A lot of volunteers were joining giving support for what they could: testing various GPUs and providing feed-back on performances and issues on the miners.

Yet I had no answer from the EF about the status of the grant despite the fact several solicitation emails were sent. Mind my words : I was not begging for an acceptance. I was simply asking for a clear statement whether or not the grant would have been paid or not. In either cases I had the right to be put in a situation where I could adivisedly decide what to do with my time and resources.

The Linzhi affaire

I believe a day or two after the afore mentioned call a tweet by Alexey Akhunov collects the invitation by an unknown (till then) ASIC manufacturer to be open and collaborative with the ASIC world.

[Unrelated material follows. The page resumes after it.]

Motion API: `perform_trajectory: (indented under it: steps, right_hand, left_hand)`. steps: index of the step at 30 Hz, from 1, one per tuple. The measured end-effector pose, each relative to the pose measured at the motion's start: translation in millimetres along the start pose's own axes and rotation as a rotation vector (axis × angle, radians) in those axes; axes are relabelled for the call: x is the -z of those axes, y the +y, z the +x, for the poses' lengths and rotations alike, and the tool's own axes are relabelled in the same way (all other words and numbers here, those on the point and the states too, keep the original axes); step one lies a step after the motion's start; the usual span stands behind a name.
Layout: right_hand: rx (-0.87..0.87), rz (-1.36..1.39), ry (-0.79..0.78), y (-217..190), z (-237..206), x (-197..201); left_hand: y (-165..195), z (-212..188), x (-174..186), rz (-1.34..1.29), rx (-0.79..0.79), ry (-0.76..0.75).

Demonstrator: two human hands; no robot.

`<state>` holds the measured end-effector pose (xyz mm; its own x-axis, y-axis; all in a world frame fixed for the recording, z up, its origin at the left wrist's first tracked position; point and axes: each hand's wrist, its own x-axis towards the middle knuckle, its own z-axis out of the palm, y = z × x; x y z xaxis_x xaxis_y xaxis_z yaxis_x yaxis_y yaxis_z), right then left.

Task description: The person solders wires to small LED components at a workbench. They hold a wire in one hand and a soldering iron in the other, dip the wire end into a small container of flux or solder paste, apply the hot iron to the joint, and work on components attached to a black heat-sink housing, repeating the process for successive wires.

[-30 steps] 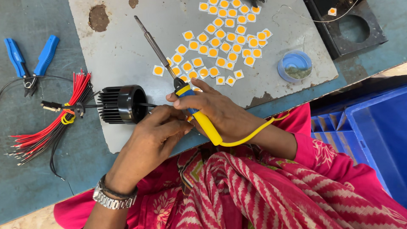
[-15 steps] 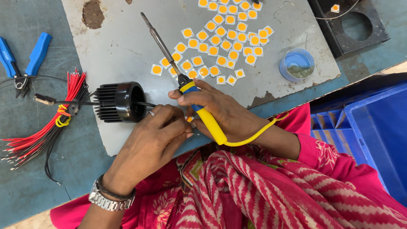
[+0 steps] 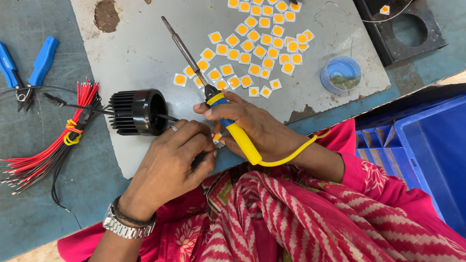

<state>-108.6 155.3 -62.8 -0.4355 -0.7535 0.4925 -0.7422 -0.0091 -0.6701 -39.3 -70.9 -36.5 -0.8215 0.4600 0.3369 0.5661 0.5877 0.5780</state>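
The left hand [image 3: 172,160] is lying palm-down, fingers curled and pinching at the tips — a ring and a wristwatch showing. The right hand [image 3: 255,128] is gripping closed, its fingertips meeting the left's, forearm angling in from the lower right.

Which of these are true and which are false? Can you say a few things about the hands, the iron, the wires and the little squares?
1. The right hand holds a soldering iron with a yellow and blue handle. True.
2. The iron's tip touches the black heat sink. False: the tip points up and away, over the grey plate.
3. The left hand wears a ring and a metal watch. True.
4. The red wires lie in the blue bin. False: they lie on the table, left of the heat sink.
5. White squares with orange centres lie on the plate. True.
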Motion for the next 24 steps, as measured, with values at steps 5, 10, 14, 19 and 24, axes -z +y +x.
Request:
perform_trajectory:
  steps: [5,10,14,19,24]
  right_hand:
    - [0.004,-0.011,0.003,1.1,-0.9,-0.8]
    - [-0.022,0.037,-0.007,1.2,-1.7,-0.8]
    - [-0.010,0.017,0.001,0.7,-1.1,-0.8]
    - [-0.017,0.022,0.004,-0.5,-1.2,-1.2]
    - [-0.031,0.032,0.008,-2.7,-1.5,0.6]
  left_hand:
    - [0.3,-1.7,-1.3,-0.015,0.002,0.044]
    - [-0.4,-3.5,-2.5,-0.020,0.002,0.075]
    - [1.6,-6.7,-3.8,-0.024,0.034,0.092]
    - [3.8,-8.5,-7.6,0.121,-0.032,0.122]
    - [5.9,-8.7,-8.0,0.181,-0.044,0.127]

That was the beginning of the stall we’re experiencing right now.

Linzhi (which I personally never heard of before) began a very extensive campaign against ProgPoW (which from their perspective makes sense as ProgPoW would brick all their ongoing investiments for ASICs on the ethereum network) pulling various levers: the conspirancy theory, the anoniminity of the IfDefElse team, the involvment in ProgPoW by Nvidia and or AMD etc. while, at the same time, making statements about the possibility of an ASIC capable to implement ProgPoW with very high efficiency.
Obviously none of their statements was endorsed by any proof-of-concept, sketch design or whatever.

Two facts must be underlined : none of the major ASIC manufacturers (Bitmain, Innosilicon) has officially made any statement about ProgPoW implementation on ethereum and if really Linzhi had the opportunity to build an ASIC implementing ProgPoW more efficiently than a GPU then they had any advantage in keeping their mouth shut.

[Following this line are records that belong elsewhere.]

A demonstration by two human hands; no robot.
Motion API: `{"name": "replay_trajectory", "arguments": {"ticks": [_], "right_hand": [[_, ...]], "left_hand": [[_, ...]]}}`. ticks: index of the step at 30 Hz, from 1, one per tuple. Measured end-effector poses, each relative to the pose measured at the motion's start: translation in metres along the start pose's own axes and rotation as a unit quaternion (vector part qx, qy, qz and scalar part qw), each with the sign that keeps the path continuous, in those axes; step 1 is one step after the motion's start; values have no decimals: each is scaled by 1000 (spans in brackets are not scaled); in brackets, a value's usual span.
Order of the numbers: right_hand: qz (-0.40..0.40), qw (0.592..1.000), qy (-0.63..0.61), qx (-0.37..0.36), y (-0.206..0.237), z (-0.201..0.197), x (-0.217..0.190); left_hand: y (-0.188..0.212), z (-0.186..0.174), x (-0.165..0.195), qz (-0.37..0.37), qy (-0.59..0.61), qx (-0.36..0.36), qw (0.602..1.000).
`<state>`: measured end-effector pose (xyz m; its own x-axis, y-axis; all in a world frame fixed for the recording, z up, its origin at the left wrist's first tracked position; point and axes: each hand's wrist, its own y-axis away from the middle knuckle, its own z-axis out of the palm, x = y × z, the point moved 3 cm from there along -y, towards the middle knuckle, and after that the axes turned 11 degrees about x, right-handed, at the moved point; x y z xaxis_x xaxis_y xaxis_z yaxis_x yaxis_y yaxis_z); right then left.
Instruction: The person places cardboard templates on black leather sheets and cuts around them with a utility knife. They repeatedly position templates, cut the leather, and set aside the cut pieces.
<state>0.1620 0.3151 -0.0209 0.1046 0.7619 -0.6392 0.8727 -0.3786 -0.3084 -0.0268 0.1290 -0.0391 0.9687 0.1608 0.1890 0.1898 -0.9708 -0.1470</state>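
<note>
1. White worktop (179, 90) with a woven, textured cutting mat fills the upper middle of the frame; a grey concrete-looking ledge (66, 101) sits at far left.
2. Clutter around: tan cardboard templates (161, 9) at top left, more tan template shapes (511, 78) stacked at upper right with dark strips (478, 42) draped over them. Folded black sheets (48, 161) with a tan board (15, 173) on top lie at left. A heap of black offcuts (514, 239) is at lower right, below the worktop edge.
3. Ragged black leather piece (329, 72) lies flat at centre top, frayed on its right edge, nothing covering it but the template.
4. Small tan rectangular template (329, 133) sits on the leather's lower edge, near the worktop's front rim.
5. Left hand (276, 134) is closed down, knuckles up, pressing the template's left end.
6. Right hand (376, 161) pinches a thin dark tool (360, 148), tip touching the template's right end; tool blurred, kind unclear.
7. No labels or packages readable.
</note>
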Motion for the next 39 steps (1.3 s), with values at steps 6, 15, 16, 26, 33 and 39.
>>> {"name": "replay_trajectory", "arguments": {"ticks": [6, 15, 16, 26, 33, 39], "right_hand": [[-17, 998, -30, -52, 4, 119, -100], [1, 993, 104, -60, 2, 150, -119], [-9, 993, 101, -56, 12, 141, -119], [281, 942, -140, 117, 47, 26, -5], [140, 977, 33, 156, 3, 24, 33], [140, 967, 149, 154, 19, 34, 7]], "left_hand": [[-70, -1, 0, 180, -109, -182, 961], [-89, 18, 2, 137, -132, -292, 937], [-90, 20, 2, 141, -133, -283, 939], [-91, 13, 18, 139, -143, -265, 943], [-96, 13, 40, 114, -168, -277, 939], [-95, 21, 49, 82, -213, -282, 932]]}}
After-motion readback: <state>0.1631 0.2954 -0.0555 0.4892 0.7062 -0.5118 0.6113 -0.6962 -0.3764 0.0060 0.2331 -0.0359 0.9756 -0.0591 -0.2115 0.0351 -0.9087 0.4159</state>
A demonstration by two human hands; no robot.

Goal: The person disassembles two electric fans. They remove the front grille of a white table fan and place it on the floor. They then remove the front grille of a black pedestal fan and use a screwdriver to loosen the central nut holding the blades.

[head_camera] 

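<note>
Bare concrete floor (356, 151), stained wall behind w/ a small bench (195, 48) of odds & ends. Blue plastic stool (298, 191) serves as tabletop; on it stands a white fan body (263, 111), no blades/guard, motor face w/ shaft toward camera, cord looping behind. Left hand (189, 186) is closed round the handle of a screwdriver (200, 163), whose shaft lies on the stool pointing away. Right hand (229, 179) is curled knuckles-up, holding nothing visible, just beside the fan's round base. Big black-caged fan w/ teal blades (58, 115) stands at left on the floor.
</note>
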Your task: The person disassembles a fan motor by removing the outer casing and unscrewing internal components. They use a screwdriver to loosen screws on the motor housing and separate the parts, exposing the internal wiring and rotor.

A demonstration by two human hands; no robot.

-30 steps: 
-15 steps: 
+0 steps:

Nevertheless this was enough to push the Core Devs team into panic to the point that, in subsequent calls, they decided they “have not the technical skills needed to make a decision about the change of the algo”.

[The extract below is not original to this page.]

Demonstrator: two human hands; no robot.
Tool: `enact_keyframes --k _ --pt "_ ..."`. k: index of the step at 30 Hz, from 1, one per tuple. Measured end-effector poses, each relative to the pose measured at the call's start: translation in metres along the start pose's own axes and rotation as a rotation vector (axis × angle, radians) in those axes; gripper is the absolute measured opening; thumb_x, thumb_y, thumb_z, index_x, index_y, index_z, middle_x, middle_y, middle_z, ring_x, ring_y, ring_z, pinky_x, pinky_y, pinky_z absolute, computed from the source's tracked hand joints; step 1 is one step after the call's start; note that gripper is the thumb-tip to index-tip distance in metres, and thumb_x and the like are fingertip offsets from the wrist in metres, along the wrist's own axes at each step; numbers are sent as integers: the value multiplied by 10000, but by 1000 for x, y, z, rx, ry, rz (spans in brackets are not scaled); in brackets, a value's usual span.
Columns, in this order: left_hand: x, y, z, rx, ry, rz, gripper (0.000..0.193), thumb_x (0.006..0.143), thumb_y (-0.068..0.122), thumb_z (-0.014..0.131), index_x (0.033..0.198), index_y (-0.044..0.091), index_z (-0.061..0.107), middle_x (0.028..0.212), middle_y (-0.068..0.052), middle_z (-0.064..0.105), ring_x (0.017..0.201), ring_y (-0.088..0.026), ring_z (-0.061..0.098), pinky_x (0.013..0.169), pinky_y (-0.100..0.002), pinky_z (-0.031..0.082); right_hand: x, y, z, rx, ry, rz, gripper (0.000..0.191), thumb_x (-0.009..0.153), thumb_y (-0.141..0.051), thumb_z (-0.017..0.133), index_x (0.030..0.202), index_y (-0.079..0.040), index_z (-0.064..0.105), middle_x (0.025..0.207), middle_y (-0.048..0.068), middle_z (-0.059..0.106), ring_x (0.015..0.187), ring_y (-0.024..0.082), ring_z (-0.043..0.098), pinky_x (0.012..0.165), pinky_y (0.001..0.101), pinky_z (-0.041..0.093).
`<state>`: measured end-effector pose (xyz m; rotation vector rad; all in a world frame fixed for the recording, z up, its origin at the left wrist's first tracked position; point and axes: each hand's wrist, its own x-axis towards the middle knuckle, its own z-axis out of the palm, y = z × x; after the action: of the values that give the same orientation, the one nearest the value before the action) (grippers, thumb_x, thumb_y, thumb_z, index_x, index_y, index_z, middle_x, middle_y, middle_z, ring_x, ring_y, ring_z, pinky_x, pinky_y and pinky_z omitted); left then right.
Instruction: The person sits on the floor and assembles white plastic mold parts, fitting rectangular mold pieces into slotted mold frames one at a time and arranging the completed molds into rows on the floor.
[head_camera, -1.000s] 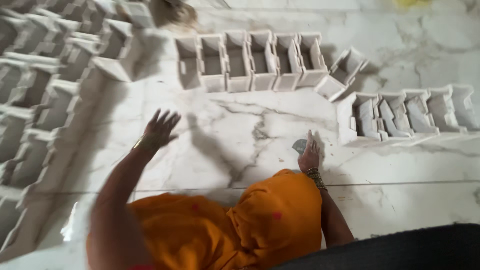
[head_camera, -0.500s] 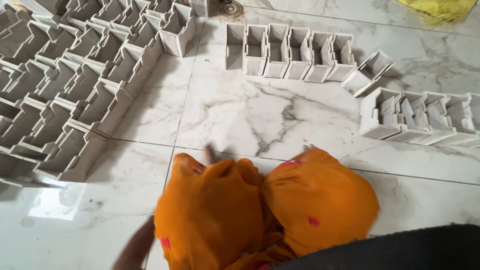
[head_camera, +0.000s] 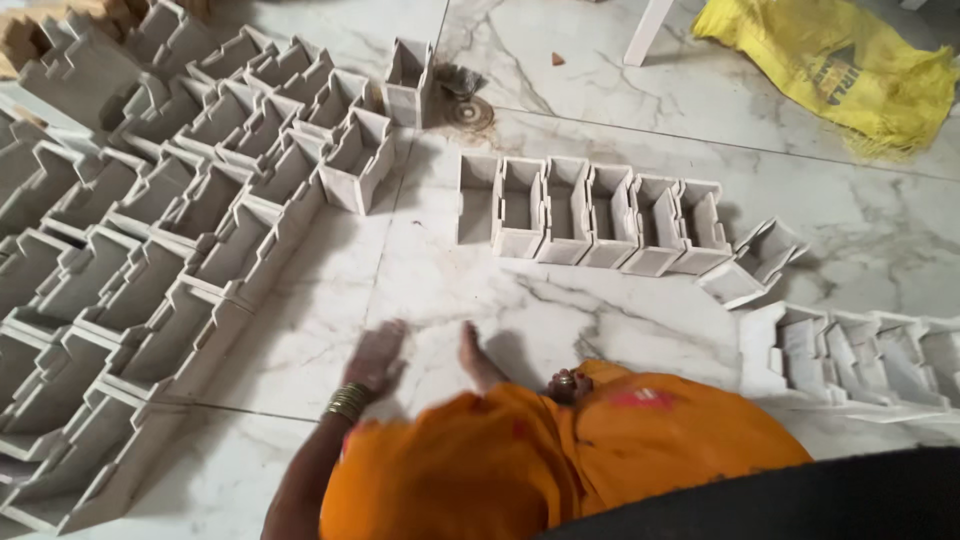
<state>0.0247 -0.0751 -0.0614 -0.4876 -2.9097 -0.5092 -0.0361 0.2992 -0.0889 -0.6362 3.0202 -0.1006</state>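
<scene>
Plainly, from the head view, my left hand lay flat on the marble floor, its fingers spread open and pressed down, holding nothing; gold bangles ringed the wrist. The nearest pieces were the big block of pale slotted holders to the left of that hand, packed side by side, their rows running diagonally away from me toward the upper left; the closest corner sat near my fingers but apart from them. Straight ahead and farther off, a short row of the same holders ran left to right, well apart from either hand, with one tipped holder lying askew at its right end. Another row lay to my right. My left hand was nearer the packed block. My right hand barely showed above my orange clothing, only a ringed bit of it, so I could not tell whether it was open or closed. A yellow sack lay far off.
</scene>
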Motion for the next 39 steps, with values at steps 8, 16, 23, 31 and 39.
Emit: enact_keyframes --k 8,16,23,31,39 --pt "33 -44 -39 69 -92 -41 617 924 373 634 1496 219 462 1475 -85 564 1352 -291 519 1123 -461 407 -20 46 -57 -72 -52 48 595 902 -330 629 1451 -141 494 1445 173 573 1342 370 537 1118 506 431" --pt "148 -32 -129 132 -167 -113 531 942 454 637 1419 227 587 1225 -139 708 1132 -335 660 981 -478 518 -69 125 -57 -185 -149 193 538 925 -366 633 1416 -158 554 1431 158 595 1331 361 560 1109 498 461" --pt "241 24 -101 51 -100 -90 580 979 576 601 1389 166 622 1194 -155 745 1126 -347 693 1031 -468 540 -22 161 -96 84 -154 121 541 902 -334 669 1394 -117 606 1344 211 658 1253 400 621 1089 475 487" --pt "315 91 16 -201 13 -451 1033 791 670 732 1511 44 339 1363 -273 589 1212 -423 619 998 -499 523 92 193 -146 293 159 700 1382 765 -785 773 1558 -7 -50 1587 412 94 1424 515 237 1124 525 263" --pt "344 86 60 -368 -340 -900 775 925 223 703 1578 261 289 1327 -204 674 1195 -365 690 1019 -458 588 127 197 -119 305 35 820 1420 619 -755 813 1634 -57 106 1583 316 352 1424 484 412 1148 579 373"
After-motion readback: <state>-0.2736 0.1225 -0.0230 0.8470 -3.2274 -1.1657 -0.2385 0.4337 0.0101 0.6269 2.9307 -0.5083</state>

The CatHerders team and the Audit

Despite the consensus over the ProgPoW matter had already been established in early January, discussion continues among the core devs with very peculiar positions: the most noticeable is the one from Alexey Akhunov who states his silence or his abstention over the ProgPoW matter does not imply an acceptance. Which translates to me “I don’t say no but please note I’m not in favor”. If such positions are considered valuable a consensus would never be reached.

To try solve the empasse Core Devs have decided to establish a new team named the CatHerders (a selected group of project managers) which, as first task, has to try determine the pros and cons of ProgPoW implementation and try to address many (if not all) of the concerns raised by Linzhi and by some (harsh) adversaries of the proposal.

To achieve this goals it’s been decided to issue an audit over ProgPoW as algo and as implementation to determine if there are (or not) any technical flaws in the algo, if the algo does favor one GPU manufacturer or another (AMD/Nvidia), and eventually which could be the potential gain of a future ASIC capable to run ProgPoW.

Obviously enough the last question can’t have any answer unless someone tries to sketch the design of such a machine: work which can be carried out only by an ASIC manufacturer.

The funding

In early February 2019, after many solicitations, I got a call from the EF basically stating “We have not decided, nor we can decide right now, whether or not to fund your project. If we do this would be an endorsment of the ProgPoW solution which has not been fully accepted by the Core Devs.” I then asked if I had to consider expired the grant option but they replied “No, cause if things change we will recall you and ask to continue development”.

Meanwhile CatHerders and Core Devs are trying to raise funds to pay the auditors which will have to carry out analysis on behalf of incomplete and underperforming implementations. In fact I withdrawn all my public open-sourced code about ProgPoW implementation cause I dont’ want to make life for closed source developers easier and eventually I may decide to play the same rules embedding a dev-fee.

The Paradox

Ethereum’s governance is showing themselves very weak in deciding (with a yes or a no) on such an important matter. But above all if ProgPoW will get accepted Ethereum won’t provide an “official” open-source miner for their PoW chain.